У меня суфлировать получалось, на мой взгляд, хорошо.

Я дождалась последнего слога Мизгиря и красивым отчетливым шепотом прошипела:

– Зачем, зачем? Вставай, Мизгирь!

Но результат получался странный. Мизгирь поет свое, музычка играет, а Катька ничего не отвечает.

Дальше – то же.

Мизгирь: Ты меня полюбишь али нет, скажи мне?

Я (почти в голос): Слова твои пугают, слезы твои страшны – и т. д.

И снова – пиликает оркестр, а Снегурочка ни гу-гу.

Мизгирь: Да, что страшен я, то правду ты сказала…

(А она вроде ничего и не говорила.)

Я в панике смотрю на сцену – уж не плохо ли Катьке? Нет, уворачивается, бегает, станок дрожит от топота, – только не поет ни звука. Наконец свита Весны, отталкивая меня тюлевыми рукавами, взбежала на станок, а Снегурочка, избежав насилия, спрыгнула ко мне в потемки закулисья.

– Катя, я же подсказывала слова, что случилось? – обиделась даже я.

– Прости, тезка, – еле шевеля губами, отвечала красавица, – я слова помнила, я мотивчик забыла…

С меня было достаточно. Я оставила клавир Катьке, которая стала судорожно листать его, и ушла на пульт.

Через минуту от чувств опоздала с какой-то переменой: то ли лес из белых висюлек не вовремя дала, то ли чего.
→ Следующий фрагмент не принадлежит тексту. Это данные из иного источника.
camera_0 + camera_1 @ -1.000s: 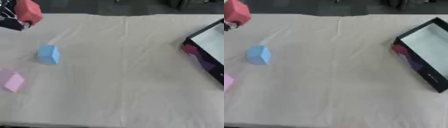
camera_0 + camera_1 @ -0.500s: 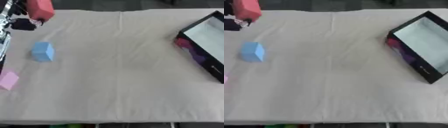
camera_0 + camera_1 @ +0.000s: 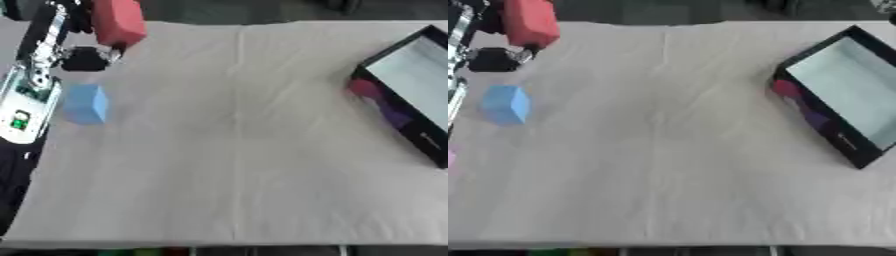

Катастрофы никакой не произошло, но режиссер из своего кабинета все-таки позвонил.

Глядя на мигающий остервенело лампочкой внутренний телефон, Соня сказала:

– Это Он, не бери.

– Не возьму, – малодушно согласилась я.

Финал прошел без происшествий. Бог Ярило наконец смилостивился, любитель Монтеня оттянул гигантскую лебедку, и Солнце просияло над ледяной горой под музыку хора на одиннадцать четвертей.

Мы за это с Соней (имена вымышлены) выпили.

Потом еще продолжили в буфете, вместе в режиссером, который был мил и старался на нас не дышать. Как и мы на него.

Осмелев, я сказала:

– А я вам сегодня лес не вовремя дала.

– А я знаю, что ты не вовремя дала, и звонил тебе.

– А я знаю, что это вы звонили, и трубку со страху не взяла.

– А я знаю, что ты знала, что это я, и не взяла…

Застолье затянулось. Не хватало Груздевских закусок, но все были сыты впечатлениями и время от времени заказывали воду, чтоб никто не придрался к светлой жидкости в стаканах, а тайком, конечно, – ну, того, из сумочек…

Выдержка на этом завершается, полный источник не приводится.